** What is needed **
If the records below hold pictures, omit them, and print exactly the lines from the first line through the line containing "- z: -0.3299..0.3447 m", inclusive.

** Records **

=-=-=

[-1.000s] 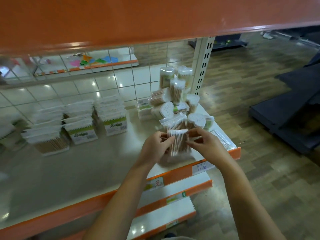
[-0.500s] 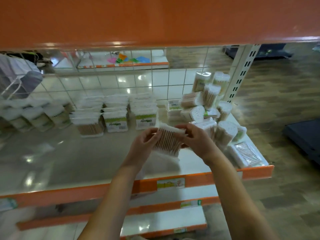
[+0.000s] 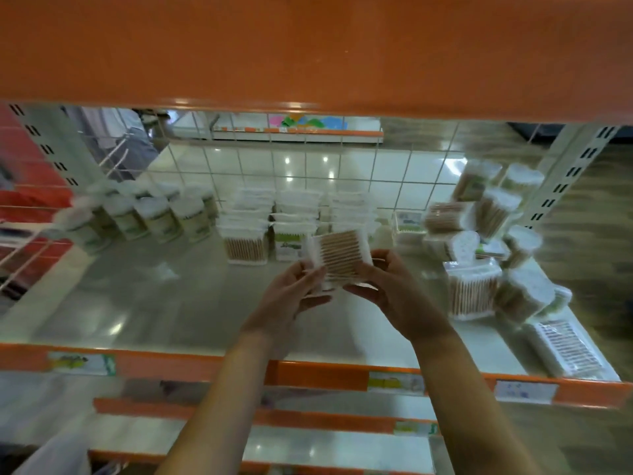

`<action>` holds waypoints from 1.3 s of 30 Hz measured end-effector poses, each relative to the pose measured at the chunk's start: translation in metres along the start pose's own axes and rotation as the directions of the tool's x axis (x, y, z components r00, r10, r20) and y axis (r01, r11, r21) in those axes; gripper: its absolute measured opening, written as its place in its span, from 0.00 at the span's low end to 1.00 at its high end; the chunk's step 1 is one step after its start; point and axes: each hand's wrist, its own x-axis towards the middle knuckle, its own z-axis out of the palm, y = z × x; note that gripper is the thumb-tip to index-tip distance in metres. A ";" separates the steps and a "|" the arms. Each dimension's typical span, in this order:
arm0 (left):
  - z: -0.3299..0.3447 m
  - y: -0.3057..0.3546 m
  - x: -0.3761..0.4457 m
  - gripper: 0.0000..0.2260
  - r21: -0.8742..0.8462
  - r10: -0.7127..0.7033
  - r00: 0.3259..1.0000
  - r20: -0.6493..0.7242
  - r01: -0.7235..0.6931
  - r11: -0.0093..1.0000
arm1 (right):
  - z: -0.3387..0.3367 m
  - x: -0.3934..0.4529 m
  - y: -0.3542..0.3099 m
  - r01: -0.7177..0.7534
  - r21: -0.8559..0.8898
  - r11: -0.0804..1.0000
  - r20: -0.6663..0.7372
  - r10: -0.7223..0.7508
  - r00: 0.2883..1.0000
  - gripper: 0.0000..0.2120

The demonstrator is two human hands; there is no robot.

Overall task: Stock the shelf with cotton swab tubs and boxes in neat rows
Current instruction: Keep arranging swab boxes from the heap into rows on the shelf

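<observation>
Both my hands hold one clear box of wooden cotton swabs point(image 3: 339, 258) above the middle of the shelf point(image 3: 144, 303). My left hand point(image 3: 294, 296) grips its left end and my right hand point(image 3: 390, 289) its right end. Just behind it stand stacked rows of swab boxes point(image 3: 294, 217). Round swab tubs point(image 3: 161, 219) line up at the back left. A loose heap of tubs and boxes point(image 3: 489, 241) lies at the right end of the shelf.
A flat swab pack point(image 3: 568, 347) lies near the front right corner. An orange shelf point(image 3: 308, 53) hangs low overhead. A wire grid point(image 3: 342, 166) backs the shelf, with slotted uprights point(image 3: 575, 173) at the sides. Lower shelves point(image 3: 308, 447) jut out below.
The box went from the heap at the right to the left and farther back, toward the stacked rows. My view swung left, bringing the tubs at the back left into sight.
</observation>
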 end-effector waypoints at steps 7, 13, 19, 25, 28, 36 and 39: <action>-0.021 0.009 0.003 0.07 0.055 0.083 0.997 -0.001 -0.083 0.995 | 0.016 0.006 0.013 -0.020 -0.120 0.993 0.047 0.026 0.999 0.23; -0.037 0.044 0.015 0.08 0.529 0.165 0.986 0.020 -0.151 0.835 | 0.013 0.016 0.015 0.004 -0.417 0.909 -0.012 -0.009 1.000 0.17; -0.052 0.062 0.028 0.09 0.951 0.274 0.931 0.243 -0.284 0.123 | 0.014 0.020 0.036 0.015 -0.776 0.631 -0.075 -0.115 0.991 0.21; -0.052 0.056 0.038 0.11 0.941 0.303 0.895 0.326 -0.277 -0.196 | 0.024 0.040 0.062 0.013 -0.934 0.358 -0.061 -0.194 0.979 0.19; -0.052 0.058 0.043 0.14 0.895 0.277 0.881 0.383 -0.281 -0.346 | 0.035 0.051 0.064 0.013 -0.955 0.295 -0.062 -0.243 0.968 0.12; -0.058 0.058 0.052 0.15 0.886 0.340 0.866 0.366 -0.213 -0.412 | 0.057 0.070 0.064 -0.062 -0.982 0.178 -0.114 -0.293 0.949 0.12; -0.061 0.055 0.054 0.17 0.897 0.363 0.866 0.344 -0.187 -0.401 | 0.060 0.073 0.063 -0.085 -0.978 0.192 -0.141 -0.304 0.942 0.14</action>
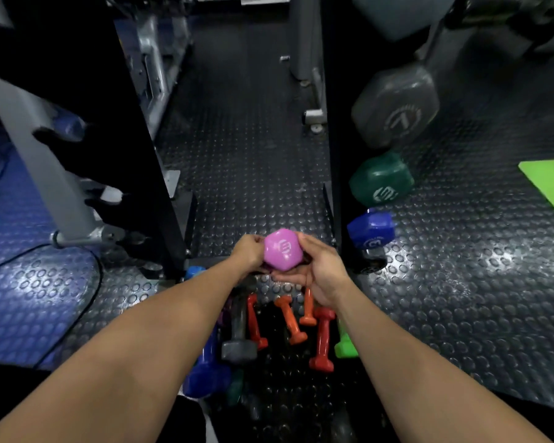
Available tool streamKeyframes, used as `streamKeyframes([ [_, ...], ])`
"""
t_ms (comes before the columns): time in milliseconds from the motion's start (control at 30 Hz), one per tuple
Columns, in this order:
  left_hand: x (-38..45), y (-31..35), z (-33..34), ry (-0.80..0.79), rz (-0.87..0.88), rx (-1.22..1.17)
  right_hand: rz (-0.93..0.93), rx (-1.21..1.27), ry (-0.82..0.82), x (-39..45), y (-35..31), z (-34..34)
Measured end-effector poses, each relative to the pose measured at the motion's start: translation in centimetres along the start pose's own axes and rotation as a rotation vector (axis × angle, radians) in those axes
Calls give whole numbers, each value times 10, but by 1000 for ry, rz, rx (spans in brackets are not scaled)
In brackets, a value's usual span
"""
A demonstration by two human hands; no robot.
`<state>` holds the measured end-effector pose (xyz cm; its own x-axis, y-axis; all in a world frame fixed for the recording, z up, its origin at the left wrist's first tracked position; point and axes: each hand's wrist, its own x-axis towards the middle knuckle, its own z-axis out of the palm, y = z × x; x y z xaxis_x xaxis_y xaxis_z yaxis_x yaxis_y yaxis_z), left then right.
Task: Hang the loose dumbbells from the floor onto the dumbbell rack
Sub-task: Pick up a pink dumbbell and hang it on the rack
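In the head view, a pink dumbbell (283,249) sits at centre frame, its hexagonal end face turned up toward the camera, so its long axis runs away from the lens and the handle is hidden behind that face. It is held between both hands: the left hand (248,251) curls against its left side, and the right hand (317,266) cups it from the right and below, fingers wrapped under. Below the hands, at lower centre, loose dumbbells lie on the studded floor (250,155): two red, two orange, one grey (239,334), one blue (205,369) and one green (344,346), most lying roughly lengthwise up the frame. At right of centre, three dumbbells hang on the rack (331,174): grey at top, dark green in the middle and blue lowest. A green mat (550,183) lies at the right edge.
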<state>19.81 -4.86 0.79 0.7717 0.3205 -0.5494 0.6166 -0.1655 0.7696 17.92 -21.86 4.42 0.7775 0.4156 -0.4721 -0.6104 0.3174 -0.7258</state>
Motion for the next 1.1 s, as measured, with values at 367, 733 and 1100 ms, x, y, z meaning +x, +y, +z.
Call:
streamKeyframes([
  [367, -69, 117, -71, 222, 337, 71, -366, -167, 27, -81, -89, 69],
  [733, -221, 224, -81, 60, 762, -251, -675, -70, 40, -174, -190, 91],
  [1100, -338, 374, -117, 62, 1254, 29, -998, -46, 118, -252, -377, 155],
])
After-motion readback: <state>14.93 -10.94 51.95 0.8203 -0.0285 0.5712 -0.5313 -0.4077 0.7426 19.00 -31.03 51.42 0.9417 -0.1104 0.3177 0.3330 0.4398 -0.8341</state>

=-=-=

** Response to the exercise **
[-1.000s] 
[-0.500s] 
[+0.000s] 

`<action>` holds waypoints from 1.3 s of 30 Hz measured end-effector poses, each relative to the pose measured at the chunk's start: translation in metres along the start pose's own axes and rotation as the directions of the tool's x axis (x, y, z components r00, r10, r20) and y axis (r01, r11, r21) in those axes; gripper: its absolute measured opening, written as its place in its span, from 0.00 at the span's low end to 1.00 at its high end; the chunk's step 1 is one step after its start; point and axes: each hand's wrist, its own x-axis towards the middle knuckle, its own z-axis out of the palm, y = z × x; note that gripper is the thumb-tip to index-tip distance in metres. A ";" separates the steps and a "|" the arms. Each dimension's typical span, in this order:
arm0 (left):
  - z: -0.3299..0.3447 m

This finishes the response to the exercise.